:: Work item ::
Return the entire listing, character for character.

:: Data block ::
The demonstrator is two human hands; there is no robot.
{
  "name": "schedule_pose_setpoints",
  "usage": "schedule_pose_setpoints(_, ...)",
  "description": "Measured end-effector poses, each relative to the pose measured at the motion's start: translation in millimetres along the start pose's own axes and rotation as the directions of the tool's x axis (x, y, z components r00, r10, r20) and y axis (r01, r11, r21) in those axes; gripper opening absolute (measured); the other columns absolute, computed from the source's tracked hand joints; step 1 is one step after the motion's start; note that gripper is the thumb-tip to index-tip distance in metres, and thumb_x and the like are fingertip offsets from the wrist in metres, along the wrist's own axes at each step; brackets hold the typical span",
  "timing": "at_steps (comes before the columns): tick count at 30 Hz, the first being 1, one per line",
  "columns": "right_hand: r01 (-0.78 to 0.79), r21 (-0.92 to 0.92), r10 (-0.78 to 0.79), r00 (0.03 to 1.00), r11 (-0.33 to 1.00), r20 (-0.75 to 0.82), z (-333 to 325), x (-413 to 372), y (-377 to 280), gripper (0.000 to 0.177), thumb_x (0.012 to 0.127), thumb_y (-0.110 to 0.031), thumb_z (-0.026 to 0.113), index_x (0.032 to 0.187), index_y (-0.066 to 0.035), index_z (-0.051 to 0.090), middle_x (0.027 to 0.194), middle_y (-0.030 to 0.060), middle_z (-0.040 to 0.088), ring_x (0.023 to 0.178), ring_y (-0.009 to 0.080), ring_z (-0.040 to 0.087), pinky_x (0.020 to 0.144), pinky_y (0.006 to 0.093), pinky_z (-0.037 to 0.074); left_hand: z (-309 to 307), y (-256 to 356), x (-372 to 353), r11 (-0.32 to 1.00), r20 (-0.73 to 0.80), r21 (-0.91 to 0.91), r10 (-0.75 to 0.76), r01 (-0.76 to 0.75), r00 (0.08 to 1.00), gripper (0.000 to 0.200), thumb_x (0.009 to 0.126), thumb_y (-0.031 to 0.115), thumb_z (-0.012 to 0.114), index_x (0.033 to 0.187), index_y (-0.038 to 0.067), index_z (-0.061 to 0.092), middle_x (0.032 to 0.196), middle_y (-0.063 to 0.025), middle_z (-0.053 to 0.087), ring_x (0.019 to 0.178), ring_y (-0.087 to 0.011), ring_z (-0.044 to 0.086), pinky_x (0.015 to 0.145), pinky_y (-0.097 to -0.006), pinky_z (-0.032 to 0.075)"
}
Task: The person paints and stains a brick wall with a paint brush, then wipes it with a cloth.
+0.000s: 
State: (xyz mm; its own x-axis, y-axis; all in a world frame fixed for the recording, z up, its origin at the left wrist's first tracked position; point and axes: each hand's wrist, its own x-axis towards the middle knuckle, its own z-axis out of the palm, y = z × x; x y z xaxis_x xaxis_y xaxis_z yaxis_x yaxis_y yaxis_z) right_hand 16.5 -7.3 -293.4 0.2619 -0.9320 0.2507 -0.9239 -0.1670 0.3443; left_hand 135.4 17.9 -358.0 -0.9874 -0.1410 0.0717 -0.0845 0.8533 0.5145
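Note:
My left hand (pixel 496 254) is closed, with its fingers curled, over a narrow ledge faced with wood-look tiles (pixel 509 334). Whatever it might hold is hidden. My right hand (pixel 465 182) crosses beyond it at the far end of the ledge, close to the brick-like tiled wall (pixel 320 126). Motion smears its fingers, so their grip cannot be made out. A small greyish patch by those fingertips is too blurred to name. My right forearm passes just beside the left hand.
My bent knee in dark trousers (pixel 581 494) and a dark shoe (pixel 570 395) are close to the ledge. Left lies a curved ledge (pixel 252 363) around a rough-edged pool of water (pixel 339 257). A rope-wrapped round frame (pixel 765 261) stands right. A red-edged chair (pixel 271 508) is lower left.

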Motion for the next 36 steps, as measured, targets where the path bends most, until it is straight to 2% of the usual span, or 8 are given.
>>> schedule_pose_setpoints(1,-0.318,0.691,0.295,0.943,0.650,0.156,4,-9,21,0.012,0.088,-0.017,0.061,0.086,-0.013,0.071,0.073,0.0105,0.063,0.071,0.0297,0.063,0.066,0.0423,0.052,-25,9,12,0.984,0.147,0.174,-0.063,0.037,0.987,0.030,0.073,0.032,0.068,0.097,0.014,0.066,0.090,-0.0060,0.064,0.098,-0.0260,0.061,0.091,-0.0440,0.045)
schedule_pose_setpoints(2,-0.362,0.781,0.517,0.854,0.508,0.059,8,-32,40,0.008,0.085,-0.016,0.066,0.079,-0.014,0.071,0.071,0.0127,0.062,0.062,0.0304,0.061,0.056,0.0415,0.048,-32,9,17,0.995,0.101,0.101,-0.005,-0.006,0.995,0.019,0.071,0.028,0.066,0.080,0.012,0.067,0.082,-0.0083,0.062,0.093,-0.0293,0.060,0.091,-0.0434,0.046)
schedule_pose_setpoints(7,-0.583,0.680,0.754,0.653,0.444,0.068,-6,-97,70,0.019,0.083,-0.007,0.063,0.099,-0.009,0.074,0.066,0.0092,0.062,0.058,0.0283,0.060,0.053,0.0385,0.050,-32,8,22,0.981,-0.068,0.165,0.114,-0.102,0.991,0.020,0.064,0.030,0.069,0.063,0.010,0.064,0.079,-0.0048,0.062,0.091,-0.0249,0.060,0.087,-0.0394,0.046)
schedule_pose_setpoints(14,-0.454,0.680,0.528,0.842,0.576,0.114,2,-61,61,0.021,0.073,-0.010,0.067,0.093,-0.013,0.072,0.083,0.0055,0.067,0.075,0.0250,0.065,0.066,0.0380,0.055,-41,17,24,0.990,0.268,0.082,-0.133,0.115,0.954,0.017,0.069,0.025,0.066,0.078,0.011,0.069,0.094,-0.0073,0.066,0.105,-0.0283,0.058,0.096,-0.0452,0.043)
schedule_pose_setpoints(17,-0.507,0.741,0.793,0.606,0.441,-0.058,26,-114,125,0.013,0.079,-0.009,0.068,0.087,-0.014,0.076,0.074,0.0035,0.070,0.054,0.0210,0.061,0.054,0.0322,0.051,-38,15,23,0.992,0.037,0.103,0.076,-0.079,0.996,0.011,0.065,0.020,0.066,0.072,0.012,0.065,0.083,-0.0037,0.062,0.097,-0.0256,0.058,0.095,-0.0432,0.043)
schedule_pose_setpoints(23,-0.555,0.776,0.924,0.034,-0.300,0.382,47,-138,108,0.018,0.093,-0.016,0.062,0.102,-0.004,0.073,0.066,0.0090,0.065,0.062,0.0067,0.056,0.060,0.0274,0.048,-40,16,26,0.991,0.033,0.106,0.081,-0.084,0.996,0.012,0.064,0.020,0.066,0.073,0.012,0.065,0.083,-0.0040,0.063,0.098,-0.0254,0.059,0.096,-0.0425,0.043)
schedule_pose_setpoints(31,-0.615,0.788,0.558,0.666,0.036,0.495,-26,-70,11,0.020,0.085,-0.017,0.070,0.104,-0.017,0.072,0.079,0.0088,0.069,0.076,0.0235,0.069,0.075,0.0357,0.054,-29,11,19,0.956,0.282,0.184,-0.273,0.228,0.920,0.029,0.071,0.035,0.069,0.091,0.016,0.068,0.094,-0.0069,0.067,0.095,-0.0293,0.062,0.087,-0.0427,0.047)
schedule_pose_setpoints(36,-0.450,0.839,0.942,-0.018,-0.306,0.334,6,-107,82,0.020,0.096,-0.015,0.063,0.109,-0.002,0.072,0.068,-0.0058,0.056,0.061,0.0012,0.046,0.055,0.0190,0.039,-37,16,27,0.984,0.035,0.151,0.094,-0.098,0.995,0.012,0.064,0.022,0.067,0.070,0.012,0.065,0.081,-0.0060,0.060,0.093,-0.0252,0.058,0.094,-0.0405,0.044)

:: Solution to this exercise ::
The demonstrator is two human hands; there is no robot.
{
  "name": "schedule_pose_setpoints",
  "usage": "schedule_pose_setpoints(_, ...)",
  "description": "Measured end-effector poses, each relative to the pose measured at the motion's start: translation in millimetres along the start pose's own axes and rotation as the directions of the tool's x axis (x, y, z components r00, r10, r20) and y axis (r01, r11, r21) in those axes; gripper opening absolute (measured); the other columns absolute, computed from the source's tracked hand joints; step 1 is one step after the motion's start; note that gripper is the thumb-tip to index-tip distance in metres, and thumb_x and the like are fingertip offsets from the wrist in metres, along the wrist's own axes at each step; brackets hold the typical span",
  "timing": "at_steps (comes before the columns): tick count at 30 Hz, the first being 1, one per line",
  "columns": "right_hand: r01 (-0.78 to 0.79), r21 (-0.92 to 0.92), r10 (-0.78 to 0.79), r00 (0.03 to 1.00), r11 (-0.33 to 1.00), r20 (-0.75 to 0.82), z (-333 to 325), x (-413 to 372), y (-377 to 280), gripper (0.000 to 0.177), thumb_x (0.012 to 0.127), thumb_y (-0.110 to 0.031), thumb_z (-0.026 to 0.113), index_x (0.032 to 0.187), index_y (-0.066 to 0.035), index_z (-0.051 to 0.090), middle_x (0.027 to 0.194), middle_y (-0.030 to 0.060), middle_z (-0.040 to 0.088), ring_x (0.023 to 0.178), ring_y (-0.009 to 0.080), ring_z (-0.040 to 0.087), pinky_x (0.020 to 0.144), pinky_y (0.006 to 0.093), pinky_z (-0.037 to 0.074); left_hand: z (-309 to 307), y (-256 to 356), x (-372 to 353), r11 (-0.32 to 1.00), r20 (-0.73 to 0.80), r21 (-0.91 to 0.91), r10 (-0.75 to 0.76), r01 (-0.76 to 0.75), r00 (0.08 to 1.00), gripper (0.000 to 0.200), thumb_x (0.009 to 0.126), thumb_y (-0.031 to 0.115), thumb_z (-0.012 to 0.114), index_x (0.033 to 0.187), index_y (-0.038 to 0.067), index_z (-0.061 to 0.092), middle_x (0.032 to 0.196), middle_y (-0.063 to 0.025), middle_z (-0.053 to 0.087), ring_x (0.019 to 0.178), ring_y (-0.087 to 0.011), ring_z (-0.044 to 0.086), pinky_x (0.015 to 0.145), pinky_y (-0.097 to -0.006), pinky_z (-0.032 to 0.075)"
}
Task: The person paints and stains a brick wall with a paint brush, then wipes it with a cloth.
+0.000s: 
State: (xyz mm; its own x-axis, y-axis; all in a world frame fixed for the recording, z up, its origin at the left wrist's first tracked position; point and axes: each hand's wrist, its own x-axis towards the middle knuckle, its own z-axis out of the palm, y = z × x; x y z xaxis_x xaxis_y xaxis_z yaxis_x yaxis_y yaxis_z) right_hand 16.5 -7.3 -293.4 0.2619 -0.9320 0.2507 -0.9239 -0.1670 0.3443; left_hand 135.4 17.9 -358.0 -0.9874 -0.1410 0.0717 -0.0845 0.8533 0.5145
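Note:
My left hand (pixel 496 254) is closed, with its fingers curled, over a narrow ledge faced with wood-look tiles (pixel 509 334). Whatever it might hold is hidden. My right hand (pixel 465 182) crosses beyond it at the far end of the ledge, close to the brick-like tiled wall (pixel 320 126). Motion smears its fingers, so their grip cannot be made out. A small greyish patch by those fingertips is too blurred to name. My right forearm passes just beside the left hand.
My bent knee in dark trousers (pixel 581 494) and a dark shoe (pixel 570 395) are close to the ledge. Left lies a curved ledge (pixel 252 363) around a rough-edged pool of water (pixel 339 257). A rope-wrapped round frame (pixel 765 261) stands right. A red-edged chair (pixel 271 508) is lower left.
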
Motion for the next 36 steps, as measured, targets where the path bends most, until it is straight to 2% of the usual span, or 8 are given.
>>> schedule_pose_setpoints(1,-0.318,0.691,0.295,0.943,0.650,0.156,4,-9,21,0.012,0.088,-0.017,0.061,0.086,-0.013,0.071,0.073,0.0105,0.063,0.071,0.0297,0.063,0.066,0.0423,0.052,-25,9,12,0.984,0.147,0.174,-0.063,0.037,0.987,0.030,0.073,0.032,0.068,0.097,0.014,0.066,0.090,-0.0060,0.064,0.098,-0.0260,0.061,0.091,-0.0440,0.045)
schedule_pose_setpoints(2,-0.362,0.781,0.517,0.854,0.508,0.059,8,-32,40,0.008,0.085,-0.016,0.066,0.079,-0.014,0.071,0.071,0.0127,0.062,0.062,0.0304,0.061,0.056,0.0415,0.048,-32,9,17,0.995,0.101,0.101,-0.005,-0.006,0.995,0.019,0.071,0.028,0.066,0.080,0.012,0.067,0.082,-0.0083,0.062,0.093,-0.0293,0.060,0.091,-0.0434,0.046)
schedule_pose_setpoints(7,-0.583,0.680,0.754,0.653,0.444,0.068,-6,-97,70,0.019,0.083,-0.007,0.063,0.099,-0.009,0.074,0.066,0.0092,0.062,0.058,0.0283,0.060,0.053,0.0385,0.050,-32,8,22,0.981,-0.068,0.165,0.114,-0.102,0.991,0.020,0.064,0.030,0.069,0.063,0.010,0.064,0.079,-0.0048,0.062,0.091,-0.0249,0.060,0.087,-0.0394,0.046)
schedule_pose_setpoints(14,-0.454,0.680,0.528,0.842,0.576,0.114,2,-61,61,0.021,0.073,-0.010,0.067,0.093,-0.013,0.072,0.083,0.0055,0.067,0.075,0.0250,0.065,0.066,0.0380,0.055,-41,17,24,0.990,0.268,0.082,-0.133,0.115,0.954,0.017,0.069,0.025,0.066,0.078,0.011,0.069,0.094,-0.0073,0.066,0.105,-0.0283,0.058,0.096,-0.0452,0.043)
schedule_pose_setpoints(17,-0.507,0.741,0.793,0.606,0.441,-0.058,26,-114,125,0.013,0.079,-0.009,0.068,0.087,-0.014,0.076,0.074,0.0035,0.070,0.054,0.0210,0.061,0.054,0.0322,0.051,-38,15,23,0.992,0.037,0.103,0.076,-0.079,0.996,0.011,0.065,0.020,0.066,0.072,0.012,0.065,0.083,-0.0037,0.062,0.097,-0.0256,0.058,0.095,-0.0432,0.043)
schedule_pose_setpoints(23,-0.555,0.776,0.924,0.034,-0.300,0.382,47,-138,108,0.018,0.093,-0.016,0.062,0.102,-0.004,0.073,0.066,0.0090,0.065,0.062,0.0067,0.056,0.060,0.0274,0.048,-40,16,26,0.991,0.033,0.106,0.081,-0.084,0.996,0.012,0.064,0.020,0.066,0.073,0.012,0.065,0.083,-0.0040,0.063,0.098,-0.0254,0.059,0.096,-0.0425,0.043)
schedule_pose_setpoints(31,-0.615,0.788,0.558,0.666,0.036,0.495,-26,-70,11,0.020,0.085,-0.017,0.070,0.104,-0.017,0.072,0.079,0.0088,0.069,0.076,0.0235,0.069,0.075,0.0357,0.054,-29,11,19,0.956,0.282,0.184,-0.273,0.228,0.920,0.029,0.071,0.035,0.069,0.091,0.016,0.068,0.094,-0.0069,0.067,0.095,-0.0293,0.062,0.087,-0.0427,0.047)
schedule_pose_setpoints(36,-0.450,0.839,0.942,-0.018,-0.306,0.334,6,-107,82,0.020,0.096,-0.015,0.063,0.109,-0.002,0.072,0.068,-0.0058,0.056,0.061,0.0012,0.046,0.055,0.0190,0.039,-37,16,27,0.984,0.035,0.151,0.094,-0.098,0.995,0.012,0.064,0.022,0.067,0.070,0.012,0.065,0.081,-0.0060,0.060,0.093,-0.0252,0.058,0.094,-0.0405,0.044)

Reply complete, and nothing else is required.